The Technology Deep-dive
To get around these hurdles, we decided to automate the topic attribution for each new content and other untagged content by using previously-tagged historical data. We thus decided to build a semi-supervised learning model using a Guided LDA and an unsupervised learning model using an LDA which are popular algorithms for topic modeling. Our corpus contained previously tagged articles that used a set of tags that were pre-determined. Those tagged articles would serve as training data for our exercise.
We ran the model against our data to test the model and get some insight on the most relevant topics. The image below shows an example of us analyzing some of the clusters to determine the relevant terms by comparing overall frequency (for the whole corpus) versus within the selected topic.
The same model with some enhancements can also be used as a Recommender System to recommend articles for readers or as a Trend Detector to uncover different themes or trends in the articles. Now our next task was to package this feature as a service that can be consumed by third-party applications.
REST APIs and Web Frameworks
In order to package the solution, we decided to build a set of REST APIs to expose this functionality for other third-party systems. We considered Django and Flask as potential options. Django is an older platform and is a full-stack web framework for Python complete with an admin panel, an ORM (Object Relational Mapping), database interfaces straight out of the box.

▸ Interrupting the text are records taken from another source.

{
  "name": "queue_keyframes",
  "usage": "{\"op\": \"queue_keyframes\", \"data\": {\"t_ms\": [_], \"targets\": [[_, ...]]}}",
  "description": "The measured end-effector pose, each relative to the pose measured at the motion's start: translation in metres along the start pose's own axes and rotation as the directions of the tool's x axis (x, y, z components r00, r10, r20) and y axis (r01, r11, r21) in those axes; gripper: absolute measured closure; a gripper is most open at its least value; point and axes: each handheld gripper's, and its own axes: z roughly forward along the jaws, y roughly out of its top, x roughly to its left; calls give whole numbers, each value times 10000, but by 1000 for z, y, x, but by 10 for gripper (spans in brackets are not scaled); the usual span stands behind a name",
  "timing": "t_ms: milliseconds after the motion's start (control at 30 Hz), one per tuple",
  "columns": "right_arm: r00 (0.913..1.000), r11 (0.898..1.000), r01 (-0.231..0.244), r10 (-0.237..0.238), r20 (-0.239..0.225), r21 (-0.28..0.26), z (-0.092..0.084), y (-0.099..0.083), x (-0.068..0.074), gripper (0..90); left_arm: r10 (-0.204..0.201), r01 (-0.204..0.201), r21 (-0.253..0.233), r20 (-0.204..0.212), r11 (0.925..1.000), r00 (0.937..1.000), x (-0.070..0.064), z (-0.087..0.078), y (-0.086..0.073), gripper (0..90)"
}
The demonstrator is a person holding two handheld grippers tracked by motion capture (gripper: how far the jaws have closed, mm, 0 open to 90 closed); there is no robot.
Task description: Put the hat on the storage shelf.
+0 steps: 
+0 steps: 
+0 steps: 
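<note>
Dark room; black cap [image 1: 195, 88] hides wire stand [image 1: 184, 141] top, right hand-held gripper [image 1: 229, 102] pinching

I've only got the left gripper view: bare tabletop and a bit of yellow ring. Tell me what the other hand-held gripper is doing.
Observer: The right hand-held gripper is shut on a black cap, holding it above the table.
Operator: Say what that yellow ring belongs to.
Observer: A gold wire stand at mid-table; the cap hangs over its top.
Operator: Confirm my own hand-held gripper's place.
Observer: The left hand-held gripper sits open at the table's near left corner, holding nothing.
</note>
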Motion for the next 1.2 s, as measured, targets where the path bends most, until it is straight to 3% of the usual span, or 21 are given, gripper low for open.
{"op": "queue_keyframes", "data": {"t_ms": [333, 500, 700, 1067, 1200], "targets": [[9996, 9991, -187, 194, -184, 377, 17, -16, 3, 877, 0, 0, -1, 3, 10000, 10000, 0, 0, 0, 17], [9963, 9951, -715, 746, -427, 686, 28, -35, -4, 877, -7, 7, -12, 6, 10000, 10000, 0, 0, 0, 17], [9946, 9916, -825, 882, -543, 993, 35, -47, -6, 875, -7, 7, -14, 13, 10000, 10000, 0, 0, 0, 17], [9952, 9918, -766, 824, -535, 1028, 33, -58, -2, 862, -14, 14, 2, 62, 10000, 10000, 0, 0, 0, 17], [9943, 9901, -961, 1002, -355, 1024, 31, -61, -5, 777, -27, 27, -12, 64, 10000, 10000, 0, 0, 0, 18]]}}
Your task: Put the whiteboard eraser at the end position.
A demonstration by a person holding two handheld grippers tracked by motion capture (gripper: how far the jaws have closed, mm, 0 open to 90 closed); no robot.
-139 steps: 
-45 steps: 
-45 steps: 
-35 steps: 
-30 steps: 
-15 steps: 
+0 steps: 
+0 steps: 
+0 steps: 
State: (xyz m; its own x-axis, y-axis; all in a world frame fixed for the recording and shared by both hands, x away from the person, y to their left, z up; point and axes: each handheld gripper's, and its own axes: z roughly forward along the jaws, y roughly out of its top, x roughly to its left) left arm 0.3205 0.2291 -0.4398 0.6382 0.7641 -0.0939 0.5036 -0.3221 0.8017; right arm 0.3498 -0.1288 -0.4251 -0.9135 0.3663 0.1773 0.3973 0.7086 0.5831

Our focus was on creating simple REST APIs that would be able to package our code as a service and for this purpose the Flask microframework architecture was much more appealing for its lighter footprint. The simplicity of the framework also allows for vast scope for customization and the possibility of adding new services and modules quickly. It enables us to create API which acts as an access point for the model, allowing us to utilise the predictive capabilities through HTTP requests. The initial set of services that we planned to expose were related to suggesting tags for any content in the site. Additionally it would also assign weights to the tags to help us better understand which tags are more relevant to the content and which tags are secondary. We determined an appropriate URL scheme for our service that would assign the endpoints to specific tasks. In the case of the articles we would pass a unique ID for the content so the service could fetch it and generate the suggestions. We would build a data handler that would organize the tags in a list of dictionaries. We would also build a classifier that would leverage Pandas DataFrames to perform any calculations on. The dictionary would eventually be serialized into a JSON format that would include the assigned weights to the tags. The service response could then be easily be consumed by any application.
These services can be consumed by any client via simple http requests. They could even be integrated within a content management system to allow us to suggest tags as soon as an article is published.